# Aim of the task
Please copy, exactly as they appear below, the lines from the one containing "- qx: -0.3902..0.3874" through the one containing "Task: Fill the".

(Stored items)
◇ ◇ ◇ ◇ ◇

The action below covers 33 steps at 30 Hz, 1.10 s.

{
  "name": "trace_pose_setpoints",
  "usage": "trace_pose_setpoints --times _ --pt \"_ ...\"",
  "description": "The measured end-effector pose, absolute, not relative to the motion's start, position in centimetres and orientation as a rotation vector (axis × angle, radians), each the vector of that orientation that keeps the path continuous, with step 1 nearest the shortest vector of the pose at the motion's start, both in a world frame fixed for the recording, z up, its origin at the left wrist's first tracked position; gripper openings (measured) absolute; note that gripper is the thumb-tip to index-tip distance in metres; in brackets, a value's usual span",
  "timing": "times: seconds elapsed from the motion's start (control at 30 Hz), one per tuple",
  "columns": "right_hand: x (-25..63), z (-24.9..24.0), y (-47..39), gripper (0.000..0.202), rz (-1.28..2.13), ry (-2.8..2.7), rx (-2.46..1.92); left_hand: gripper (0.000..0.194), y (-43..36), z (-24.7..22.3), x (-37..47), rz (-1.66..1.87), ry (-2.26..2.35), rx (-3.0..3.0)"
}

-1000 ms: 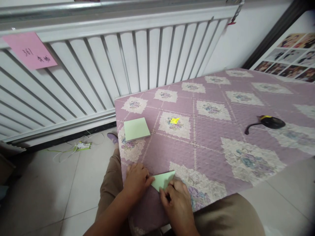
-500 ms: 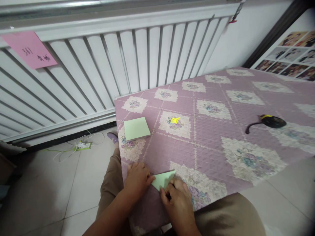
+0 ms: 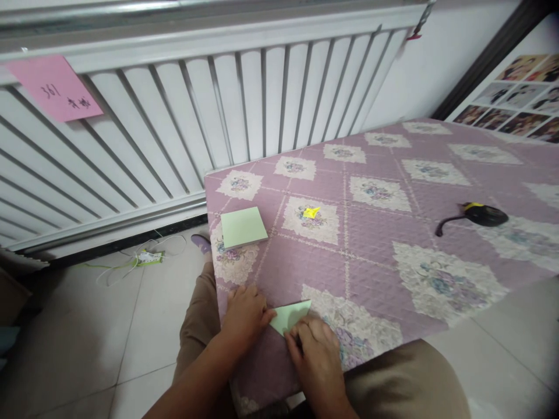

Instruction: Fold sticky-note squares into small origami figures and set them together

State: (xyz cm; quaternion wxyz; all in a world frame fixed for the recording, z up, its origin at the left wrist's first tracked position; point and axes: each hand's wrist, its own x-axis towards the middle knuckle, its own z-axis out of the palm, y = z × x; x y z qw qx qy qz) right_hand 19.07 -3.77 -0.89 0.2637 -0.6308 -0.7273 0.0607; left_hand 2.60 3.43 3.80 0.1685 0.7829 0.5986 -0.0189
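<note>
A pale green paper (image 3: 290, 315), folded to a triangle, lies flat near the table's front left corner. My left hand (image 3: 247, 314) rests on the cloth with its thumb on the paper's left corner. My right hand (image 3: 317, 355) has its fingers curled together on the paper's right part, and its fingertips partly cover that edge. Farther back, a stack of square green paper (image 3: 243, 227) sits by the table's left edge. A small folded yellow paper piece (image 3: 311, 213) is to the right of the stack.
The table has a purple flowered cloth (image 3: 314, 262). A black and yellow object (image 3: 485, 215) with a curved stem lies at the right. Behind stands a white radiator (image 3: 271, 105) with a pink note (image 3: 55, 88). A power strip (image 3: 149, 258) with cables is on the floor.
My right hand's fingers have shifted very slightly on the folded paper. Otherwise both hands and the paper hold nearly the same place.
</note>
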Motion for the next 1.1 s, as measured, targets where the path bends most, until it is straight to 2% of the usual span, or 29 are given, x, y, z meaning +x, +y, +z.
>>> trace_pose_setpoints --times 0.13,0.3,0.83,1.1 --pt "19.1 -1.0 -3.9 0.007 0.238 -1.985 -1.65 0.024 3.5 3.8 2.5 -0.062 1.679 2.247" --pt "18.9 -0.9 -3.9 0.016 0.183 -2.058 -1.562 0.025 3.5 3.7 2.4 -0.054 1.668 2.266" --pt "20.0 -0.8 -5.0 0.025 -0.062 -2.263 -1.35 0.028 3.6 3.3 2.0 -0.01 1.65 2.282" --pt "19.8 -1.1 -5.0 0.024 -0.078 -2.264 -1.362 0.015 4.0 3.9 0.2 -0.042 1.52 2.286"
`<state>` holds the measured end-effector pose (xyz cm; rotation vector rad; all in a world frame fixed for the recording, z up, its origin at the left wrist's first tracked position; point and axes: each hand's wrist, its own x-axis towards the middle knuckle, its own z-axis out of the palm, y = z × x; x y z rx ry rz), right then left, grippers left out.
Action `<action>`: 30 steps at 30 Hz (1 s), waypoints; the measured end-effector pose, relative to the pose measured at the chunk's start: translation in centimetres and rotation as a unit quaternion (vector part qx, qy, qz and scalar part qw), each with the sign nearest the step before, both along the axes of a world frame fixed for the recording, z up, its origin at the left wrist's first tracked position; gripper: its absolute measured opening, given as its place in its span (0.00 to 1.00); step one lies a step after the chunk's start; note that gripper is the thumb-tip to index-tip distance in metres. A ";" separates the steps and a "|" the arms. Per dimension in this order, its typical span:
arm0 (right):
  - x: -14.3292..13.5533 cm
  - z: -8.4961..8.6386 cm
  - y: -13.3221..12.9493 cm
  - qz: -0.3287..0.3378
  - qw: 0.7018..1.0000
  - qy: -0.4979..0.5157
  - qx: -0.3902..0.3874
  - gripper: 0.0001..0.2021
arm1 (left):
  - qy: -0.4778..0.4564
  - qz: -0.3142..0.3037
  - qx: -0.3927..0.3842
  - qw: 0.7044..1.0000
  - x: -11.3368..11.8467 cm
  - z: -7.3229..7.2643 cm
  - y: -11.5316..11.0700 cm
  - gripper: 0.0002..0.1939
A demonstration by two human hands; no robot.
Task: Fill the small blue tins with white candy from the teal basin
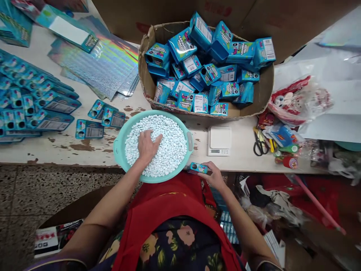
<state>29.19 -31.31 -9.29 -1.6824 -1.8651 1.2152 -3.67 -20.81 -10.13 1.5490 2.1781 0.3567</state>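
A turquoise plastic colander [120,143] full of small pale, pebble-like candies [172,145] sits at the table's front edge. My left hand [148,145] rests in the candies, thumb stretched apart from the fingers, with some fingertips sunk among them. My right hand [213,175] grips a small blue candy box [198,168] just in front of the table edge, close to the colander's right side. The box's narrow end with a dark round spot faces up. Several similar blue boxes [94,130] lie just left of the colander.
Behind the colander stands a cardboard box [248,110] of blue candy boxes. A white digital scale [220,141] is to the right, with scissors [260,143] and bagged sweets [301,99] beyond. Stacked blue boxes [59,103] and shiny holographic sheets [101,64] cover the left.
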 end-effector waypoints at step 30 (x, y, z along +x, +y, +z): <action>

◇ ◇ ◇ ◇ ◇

# Exercise solution
  - qx: -0.3902..0.3874
  - gripper: 0.0001..0.2021
arm1 (left):
  - qy: -0.4778..0.4564
  - qz: -0.3142..0.3037
  - qx: -0.3927..0.3842
  - qw: 0.7044..1.0000
  - x: -11.3368..11.8467 cm
  - z: -7.3229..7.2643 cm
  - y: -11.5316..11.0700 cm
  - gripper: 0.0002..0.1939
A demonstration by two human hands; no robot.
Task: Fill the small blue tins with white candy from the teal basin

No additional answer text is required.